# [Task to carry out]
Whichever lines of the entries hold the word "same" should be identified and copied.

━━━━━ Record excerpts

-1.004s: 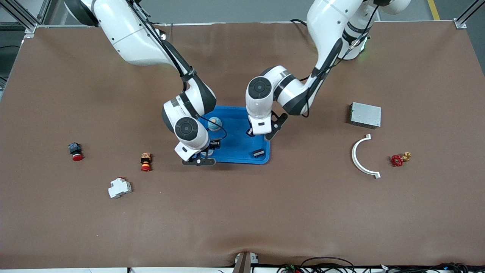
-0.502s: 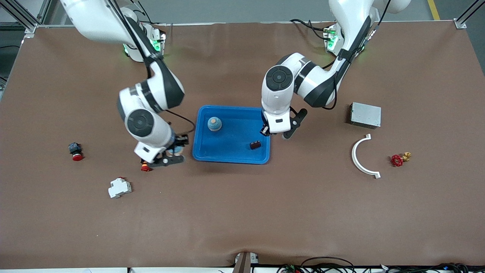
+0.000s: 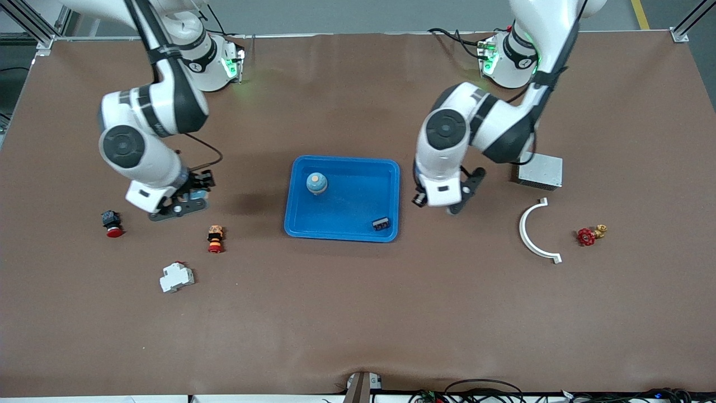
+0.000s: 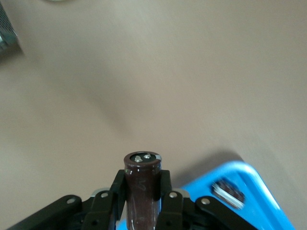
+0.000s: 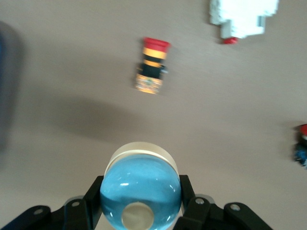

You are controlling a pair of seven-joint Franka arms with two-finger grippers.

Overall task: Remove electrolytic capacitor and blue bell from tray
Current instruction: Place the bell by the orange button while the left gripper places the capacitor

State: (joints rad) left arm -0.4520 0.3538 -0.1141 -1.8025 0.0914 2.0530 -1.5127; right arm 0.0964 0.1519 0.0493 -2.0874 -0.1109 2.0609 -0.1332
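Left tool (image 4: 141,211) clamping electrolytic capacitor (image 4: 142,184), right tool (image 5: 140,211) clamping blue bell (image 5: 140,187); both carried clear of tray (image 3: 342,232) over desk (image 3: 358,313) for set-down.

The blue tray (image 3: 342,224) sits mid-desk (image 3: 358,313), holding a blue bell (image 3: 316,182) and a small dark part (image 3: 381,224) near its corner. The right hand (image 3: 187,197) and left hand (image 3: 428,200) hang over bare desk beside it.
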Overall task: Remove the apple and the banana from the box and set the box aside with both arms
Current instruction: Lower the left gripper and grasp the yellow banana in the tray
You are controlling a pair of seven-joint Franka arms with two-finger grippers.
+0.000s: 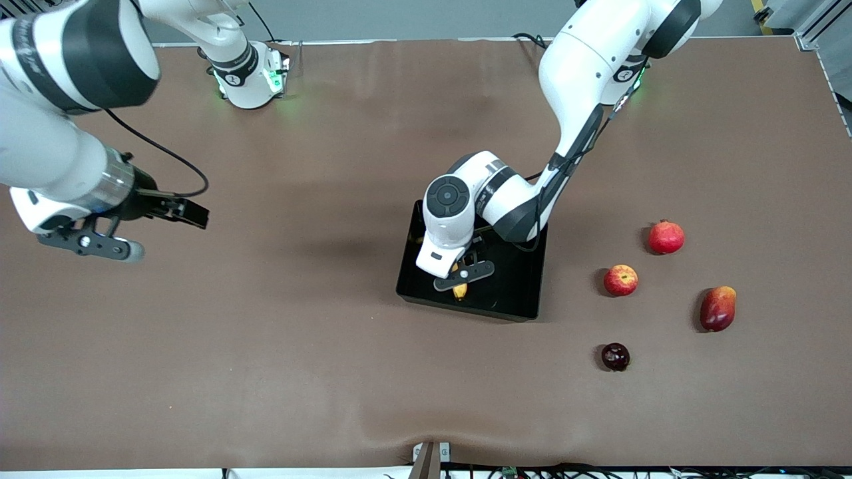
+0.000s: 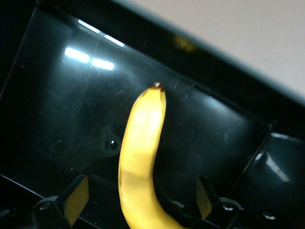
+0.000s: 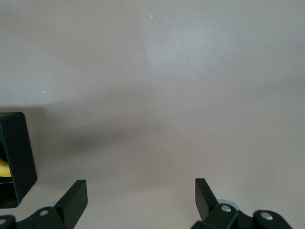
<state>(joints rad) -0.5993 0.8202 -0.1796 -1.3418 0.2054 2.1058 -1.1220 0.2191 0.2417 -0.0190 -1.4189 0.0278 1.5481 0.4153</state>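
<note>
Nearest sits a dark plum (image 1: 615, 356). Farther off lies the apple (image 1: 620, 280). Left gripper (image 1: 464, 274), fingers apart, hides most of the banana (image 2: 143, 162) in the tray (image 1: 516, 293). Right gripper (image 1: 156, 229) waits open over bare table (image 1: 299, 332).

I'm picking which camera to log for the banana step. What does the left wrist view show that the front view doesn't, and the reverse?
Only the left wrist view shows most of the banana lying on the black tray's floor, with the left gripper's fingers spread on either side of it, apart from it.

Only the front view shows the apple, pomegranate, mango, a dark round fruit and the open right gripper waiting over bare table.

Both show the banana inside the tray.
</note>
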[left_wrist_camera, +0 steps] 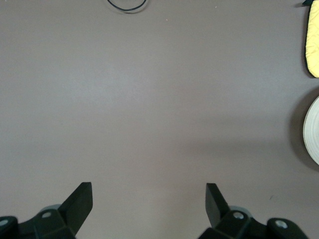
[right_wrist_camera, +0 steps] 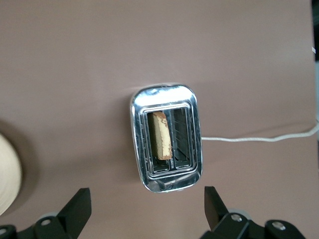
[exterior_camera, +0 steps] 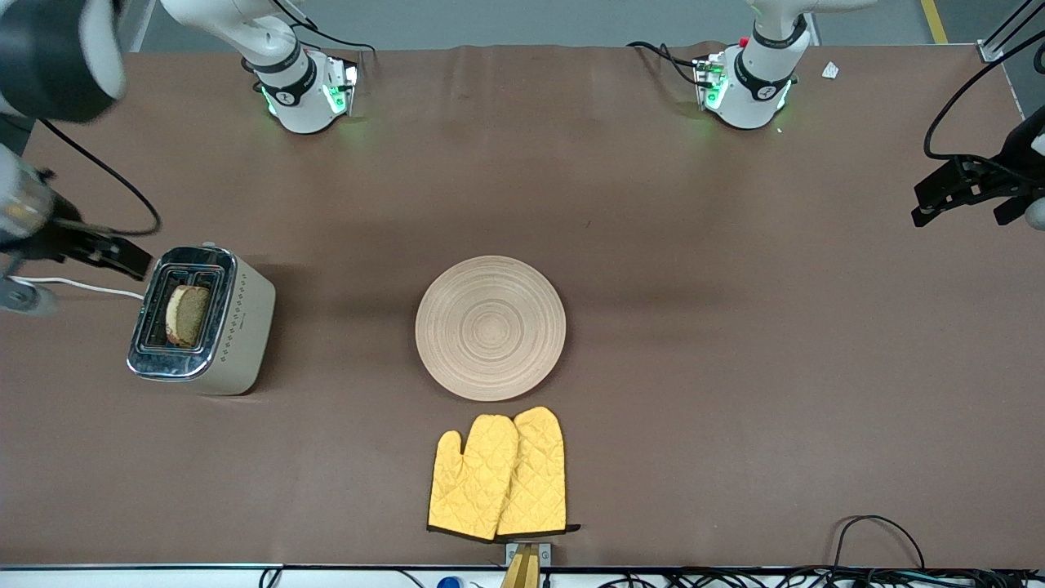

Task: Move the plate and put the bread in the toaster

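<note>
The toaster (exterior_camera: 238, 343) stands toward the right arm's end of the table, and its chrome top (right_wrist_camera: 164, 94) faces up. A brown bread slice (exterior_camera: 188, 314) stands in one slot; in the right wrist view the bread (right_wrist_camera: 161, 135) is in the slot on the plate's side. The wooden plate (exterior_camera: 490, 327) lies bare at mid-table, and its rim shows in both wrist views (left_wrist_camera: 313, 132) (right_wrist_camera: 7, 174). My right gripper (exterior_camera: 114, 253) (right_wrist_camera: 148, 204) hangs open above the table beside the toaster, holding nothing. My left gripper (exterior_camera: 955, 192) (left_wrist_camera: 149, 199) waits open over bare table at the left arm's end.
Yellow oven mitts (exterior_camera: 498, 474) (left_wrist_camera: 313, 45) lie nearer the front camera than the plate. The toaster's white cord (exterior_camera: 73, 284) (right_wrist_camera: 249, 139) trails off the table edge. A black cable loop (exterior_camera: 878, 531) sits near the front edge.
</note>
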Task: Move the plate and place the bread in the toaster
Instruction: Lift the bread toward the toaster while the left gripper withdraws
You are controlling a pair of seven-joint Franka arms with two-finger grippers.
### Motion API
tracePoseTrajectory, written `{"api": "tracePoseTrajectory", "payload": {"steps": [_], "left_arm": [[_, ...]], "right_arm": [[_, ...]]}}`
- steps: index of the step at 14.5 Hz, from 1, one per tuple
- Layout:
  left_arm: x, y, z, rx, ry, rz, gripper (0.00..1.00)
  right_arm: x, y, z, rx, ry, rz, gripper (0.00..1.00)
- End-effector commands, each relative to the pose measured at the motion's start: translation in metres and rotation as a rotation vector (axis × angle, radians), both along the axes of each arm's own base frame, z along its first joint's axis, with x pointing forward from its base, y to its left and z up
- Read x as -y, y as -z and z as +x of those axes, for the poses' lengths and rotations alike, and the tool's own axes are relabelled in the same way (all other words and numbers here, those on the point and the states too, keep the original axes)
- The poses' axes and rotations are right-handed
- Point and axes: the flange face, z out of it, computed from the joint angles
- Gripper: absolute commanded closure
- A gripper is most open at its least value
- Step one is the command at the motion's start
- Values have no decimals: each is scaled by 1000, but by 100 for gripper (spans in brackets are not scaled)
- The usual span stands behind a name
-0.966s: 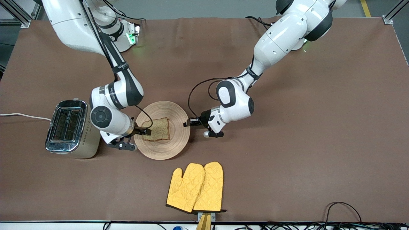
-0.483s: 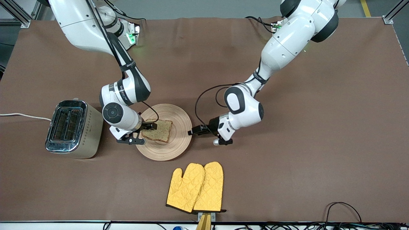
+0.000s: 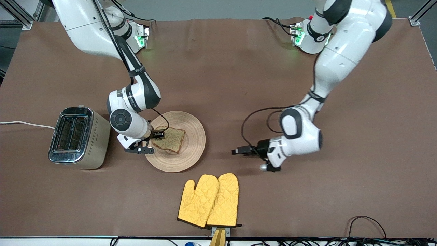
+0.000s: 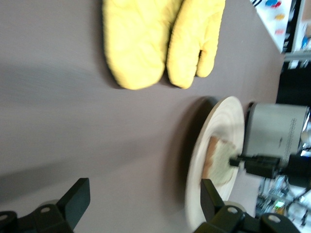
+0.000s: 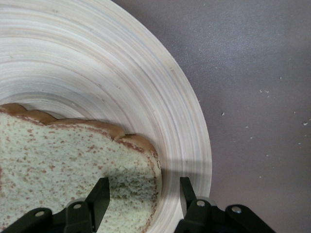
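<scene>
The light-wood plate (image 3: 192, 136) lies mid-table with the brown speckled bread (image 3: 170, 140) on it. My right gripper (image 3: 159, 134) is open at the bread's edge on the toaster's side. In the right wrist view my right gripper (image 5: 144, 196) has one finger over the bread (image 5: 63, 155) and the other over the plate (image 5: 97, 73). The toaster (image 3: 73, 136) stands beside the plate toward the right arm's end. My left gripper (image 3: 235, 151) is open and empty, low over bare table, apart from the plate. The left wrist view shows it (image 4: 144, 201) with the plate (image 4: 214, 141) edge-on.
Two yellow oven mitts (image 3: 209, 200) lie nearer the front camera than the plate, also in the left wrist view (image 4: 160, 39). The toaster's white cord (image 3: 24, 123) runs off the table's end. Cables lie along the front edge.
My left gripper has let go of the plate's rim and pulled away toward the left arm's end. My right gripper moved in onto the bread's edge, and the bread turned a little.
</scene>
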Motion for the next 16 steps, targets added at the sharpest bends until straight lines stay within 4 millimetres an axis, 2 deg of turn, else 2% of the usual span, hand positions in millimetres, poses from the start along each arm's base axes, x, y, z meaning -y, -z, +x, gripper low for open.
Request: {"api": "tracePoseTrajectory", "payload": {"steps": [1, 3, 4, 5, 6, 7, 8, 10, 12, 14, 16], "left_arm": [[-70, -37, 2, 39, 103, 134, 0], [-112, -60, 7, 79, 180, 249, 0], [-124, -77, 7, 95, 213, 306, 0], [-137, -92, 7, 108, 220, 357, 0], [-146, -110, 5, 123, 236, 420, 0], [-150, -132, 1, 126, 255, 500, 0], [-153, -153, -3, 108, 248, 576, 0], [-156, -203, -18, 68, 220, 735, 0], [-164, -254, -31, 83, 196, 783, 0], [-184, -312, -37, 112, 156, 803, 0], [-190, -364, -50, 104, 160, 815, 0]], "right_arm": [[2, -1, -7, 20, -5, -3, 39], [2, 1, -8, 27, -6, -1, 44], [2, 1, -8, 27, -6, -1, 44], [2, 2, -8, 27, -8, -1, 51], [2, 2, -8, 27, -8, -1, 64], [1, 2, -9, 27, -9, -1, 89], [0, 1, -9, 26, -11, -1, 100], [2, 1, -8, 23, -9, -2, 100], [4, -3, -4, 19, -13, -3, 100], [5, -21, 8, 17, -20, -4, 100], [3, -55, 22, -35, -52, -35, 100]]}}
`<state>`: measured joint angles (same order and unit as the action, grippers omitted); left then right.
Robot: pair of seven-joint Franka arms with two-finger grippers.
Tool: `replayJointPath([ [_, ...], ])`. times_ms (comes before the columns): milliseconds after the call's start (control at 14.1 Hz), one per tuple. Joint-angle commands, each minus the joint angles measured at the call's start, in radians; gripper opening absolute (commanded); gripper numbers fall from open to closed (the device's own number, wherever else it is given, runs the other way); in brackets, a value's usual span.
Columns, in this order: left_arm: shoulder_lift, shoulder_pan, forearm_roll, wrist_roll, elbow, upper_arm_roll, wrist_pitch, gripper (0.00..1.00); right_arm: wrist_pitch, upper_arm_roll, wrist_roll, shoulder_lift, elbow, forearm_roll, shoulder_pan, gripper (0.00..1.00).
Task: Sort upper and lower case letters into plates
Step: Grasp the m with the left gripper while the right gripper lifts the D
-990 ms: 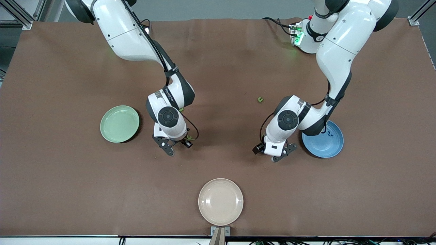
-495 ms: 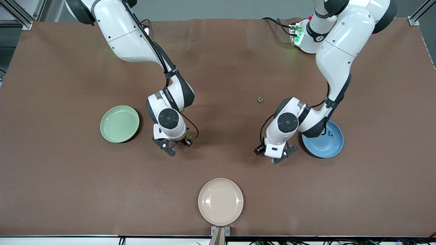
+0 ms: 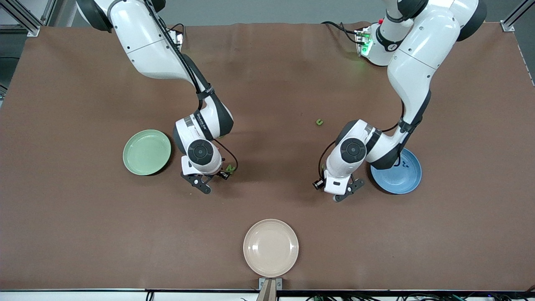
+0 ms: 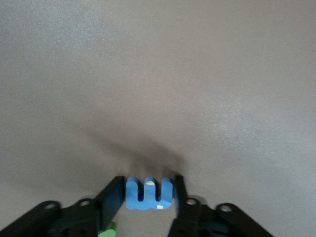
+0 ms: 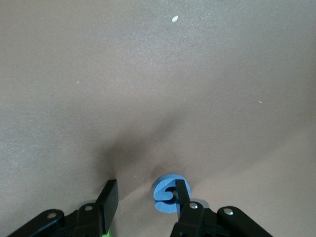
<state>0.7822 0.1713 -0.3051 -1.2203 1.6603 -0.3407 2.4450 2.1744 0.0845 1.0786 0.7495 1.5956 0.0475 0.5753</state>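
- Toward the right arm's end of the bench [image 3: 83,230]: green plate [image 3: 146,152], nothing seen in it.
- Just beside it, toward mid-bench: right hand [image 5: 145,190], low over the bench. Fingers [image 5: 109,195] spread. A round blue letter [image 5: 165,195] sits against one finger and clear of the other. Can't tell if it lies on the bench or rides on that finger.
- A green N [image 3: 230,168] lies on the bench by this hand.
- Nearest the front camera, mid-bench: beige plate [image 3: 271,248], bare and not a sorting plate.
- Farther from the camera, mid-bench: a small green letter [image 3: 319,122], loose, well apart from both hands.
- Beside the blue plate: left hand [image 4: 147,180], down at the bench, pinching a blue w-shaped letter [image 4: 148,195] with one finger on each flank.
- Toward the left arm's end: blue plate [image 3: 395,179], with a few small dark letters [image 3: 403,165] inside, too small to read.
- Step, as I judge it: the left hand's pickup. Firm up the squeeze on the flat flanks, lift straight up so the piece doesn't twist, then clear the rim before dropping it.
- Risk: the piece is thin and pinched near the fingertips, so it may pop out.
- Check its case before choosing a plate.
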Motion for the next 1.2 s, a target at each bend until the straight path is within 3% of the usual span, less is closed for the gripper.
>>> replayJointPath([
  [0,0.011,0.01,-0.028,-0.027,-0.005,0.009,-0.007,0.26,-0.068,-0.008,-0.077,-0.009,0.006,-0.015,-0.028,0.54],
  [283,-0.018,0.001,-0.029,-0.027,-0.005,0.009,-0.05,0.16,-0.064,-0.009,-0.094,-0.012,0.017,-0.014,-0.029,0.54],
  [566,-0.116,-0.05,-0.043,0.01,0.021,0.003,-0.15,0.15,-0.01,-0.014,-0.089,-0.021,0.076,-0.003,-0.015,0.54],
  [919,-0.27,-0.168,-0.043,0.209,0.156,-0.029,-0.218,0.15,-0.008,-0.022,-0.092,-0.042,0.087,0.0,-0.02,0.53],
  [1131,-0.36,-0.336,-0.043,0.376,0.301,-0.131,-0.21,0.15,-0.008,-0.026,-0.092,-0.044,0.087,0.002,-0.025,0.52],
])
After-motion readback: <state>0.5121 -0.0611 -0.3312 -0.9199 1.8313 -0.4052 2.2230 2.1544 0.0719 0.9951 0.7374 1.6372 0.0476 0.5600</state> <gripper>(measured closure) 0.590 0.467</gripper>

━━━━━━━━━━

# [Task output]
- Read x as -y, y as -z and z as +x of those axes, for the poses' lengths and rotations alike, and the tool's own axes are relabelled in the same way (all other words and numbers here, those on the point and the states too, keep the original axes)
`<state>`: measured joint angles (same order and unit as the action, grippers omitted); left then right.

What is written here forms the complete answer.